## RECORDS SUPPLIED
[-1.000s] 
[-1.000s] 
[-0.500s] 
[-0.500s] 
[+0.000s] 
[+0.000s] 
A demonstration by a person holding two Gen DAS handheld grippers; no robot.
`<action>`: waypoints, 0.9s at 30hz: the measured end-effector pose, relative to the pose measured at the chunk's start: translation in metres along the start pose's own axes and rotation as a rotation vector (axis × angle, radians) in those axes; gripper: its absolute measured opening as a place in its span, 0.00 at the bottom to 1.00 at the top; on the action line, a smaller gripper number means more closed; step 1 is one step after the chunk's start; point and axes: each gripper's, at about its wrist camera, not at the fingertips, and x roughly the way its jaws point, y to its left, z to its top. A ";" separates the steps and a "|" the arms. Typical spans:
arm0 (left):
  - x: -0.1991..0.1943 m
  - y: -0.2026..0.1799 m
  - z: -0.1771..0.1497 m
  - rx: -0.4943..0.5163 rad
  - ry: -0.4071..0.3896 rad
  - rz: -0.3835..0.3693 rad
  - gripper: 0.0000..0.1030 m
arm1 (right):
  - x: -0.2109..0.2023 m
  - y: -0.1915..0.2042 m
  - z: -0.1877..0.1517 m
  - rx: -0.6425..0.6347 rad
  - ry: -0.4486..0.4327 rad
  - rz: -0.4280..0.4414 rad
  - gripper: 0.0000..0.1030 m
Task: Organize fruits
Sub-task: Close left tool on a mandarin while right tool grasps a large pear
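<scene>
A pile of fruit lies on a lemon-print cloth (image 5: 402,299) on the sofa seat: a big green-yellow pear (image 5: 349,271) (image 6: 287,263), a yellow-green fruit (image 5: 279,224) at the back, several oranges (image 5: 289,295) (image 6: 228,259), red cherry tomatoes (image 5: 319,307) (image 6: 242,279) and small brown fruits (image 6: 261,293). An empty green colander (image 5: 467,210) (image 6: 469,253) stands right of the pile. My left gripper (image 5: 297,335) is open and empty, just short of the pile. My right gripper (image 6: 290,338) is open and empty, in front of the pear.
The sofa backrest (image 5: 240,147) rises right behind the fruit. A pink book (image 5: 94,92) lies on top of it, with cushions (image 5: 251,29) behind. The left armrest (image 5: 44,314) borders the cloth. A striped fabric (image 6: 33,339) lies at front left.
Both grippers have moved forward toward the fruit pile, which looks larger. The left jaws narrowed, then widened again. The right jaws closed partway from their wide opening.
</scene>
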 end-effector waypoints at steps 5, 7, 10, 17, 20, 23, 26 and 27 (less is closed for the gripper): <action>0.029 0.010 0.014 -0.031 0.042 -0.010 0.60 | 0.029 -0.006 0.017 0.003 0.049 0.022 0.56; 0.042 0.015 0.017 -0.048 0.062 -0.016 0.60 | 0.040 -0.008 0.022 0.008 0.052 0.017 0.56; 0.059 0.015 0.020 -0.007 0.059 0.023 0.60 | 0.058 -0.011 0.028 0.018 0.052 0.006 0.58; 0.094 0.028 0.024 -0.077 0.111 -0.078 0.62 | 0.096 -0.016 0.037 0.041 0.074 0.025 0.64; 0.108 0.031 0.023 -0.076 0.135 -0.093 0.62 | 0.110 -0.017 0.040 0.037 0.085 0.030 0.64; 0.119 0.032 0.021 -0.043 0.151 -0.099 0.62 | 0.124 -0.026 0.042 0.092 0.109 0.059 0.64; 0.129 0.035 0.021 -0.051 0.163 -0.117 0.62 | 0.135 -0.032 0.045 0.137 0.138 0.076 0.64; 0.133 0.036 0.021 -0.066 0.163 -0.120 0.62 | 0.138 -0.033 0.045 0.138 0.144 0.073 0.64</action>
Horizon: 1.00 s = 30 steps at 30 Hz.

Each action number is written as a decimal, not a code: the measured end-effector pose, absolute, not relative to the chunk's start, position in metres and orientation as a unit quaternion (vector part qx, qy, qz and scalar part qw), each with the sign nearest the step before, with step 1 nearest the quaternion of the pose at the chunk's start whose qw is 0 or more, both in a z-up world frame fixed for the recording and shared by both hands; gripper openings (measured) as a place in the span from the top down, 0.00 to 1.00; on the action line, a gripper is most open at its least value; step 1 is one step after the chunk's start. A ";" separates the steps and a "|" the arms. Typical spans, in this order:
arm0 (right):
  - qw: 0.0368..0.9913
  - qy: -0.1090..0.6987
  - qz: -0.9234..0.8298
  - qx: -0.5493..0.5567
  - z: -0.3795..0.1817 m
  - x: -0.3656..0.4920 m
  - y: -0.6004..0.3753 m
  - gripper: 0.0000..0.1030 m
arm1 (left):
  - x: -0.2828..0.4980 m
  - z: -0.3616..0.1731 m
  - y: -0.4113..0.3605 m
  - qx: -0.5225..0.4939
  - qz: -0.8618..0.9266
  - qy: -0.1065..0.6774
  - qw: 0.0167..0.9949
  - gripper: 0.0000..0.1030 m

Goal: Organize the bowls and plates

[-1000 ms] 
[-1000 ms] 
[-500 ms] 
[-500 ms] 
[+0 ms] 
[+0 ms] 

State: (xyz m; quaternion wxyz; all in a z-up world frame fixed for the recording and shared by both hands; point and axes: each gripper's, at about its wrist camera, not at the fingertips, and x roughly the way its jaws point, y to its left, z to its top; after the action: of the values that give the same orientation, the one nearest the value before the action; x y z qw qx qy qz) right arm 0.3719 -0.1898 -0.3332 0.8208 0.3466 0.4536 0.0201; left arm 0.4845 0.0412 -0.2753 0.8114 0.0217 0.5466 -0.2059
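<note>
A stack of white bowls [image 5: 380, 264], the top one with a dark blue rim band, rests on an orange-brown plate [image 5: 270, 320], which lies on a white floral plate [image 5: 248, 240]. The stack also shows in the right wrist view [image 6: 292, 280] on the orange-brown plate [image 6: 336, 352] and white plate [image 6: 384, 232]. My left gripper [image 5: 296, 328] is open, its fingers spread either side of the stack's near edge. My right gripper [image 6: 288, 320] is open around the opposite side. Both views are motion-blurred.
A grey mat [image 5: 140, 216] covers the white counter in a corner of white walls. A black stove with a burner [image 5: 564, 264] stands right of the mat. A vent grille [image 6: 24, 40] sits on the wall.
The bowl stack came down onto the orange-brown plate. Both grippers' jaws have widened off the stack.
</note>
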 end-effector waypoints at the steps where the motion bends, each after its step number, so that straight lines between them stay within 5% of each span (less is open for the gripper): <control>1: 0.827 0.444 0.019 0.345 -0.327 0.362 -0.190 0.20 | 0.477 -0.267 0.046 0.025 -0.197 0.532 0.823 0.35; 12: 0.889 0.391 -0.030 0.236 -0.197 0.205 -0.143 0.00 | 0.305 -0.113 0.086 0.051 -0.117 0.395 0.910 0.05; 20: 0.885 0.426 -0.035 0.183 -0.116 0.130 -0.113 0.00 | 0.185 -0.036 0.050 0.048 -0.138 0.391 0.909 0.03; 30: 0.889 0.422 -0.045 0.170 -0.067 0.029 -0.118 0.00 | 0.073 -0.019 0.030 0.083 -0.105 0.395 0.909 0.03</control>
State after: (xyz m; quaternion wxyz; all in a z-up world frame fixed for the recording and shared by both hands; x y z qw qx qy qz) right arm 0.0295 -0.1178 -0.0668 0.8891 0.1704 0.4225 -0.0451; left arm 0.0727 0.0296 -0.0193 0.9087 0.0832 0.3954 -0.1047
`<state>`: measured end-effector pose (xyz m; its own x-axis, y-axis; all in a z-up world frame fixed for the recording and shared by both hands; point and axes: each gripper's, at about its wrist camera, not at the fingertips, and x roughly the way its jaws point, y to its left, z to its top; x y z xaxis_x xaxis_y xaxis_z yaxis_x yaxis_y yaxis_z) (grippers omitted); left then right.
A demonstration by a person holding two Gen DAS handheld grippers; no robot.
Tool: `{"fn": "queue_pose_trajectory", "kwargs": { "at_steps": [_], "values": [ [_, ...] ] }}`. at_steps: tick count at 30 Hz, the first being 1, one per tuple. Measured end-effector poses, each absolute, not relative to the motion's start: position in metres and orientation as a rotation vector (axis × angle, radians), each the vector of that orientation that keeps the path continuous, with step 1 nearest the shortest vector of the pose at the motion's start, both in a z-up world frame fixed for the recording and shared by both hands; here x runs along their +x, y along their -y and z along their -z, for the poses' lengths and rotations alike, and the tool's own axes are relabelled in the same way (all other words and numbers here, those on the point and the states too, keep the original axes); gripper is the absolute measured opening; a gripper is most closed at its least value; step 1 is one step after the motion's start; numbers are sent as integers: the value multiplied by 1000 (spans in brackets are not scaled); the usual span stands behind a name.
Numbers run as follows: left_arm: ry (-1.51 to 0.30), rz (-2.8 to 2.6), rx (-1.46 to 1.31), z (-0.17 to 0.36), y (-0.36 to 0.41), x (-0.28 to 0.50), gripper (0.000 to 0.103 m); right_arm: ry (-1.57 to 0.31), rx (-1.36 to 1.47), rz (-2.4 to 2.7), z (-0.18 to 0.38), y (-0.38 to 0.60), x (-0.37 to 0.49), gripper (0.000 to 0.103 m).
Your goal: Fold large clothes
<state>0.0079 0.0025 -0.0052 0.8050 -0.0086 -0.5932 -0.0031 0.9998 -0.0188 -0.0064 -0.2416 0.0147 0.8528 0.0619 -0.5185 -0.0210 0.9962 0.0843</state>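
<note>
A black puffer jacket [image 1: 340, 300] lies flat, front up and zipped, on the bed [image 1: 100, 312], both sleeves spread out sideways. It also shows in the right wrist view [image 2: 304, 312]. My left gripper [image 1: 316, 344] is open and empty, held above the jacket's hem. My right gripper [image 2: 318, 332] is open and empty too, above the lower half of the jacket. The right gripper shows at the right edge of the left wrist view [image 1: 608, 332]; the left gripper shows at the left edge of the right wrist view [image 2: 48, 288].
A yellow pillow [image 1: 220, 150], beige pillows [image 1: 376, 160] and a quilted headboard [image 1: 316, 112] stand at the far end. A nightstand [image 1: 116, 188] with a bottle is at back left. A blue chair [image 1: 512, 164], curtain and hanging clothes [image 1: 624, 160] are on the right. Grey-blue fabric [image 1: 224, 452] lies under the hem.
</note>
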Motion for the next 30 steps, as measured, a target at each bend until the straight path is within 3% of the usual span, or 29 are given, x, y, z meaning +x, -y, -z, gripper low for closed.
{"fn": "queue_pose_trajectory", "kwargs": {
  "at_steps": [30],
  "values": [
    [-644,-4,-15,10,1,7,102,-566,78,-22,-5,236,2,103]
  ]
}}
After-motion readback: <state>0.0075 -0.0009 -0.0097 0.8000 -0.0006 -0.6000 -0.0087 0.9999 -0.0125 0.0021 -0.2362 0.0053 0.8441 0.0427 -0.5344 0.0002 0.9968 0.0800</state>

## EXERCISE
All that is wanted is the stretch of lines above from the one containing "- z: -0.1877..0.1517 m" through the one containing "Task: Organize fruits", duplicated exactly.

## ANSWER TO THIS EXERCISE
  - z: -0.1877..0.1517 m
  - rx: -0.6425..0.6347 rad
  - ry: -0.4486..0.4327 rad
  - rz: -0.4280..0.4414 rad
  - gripper: 0.0000..0.1030 m
Task: Organize fruits

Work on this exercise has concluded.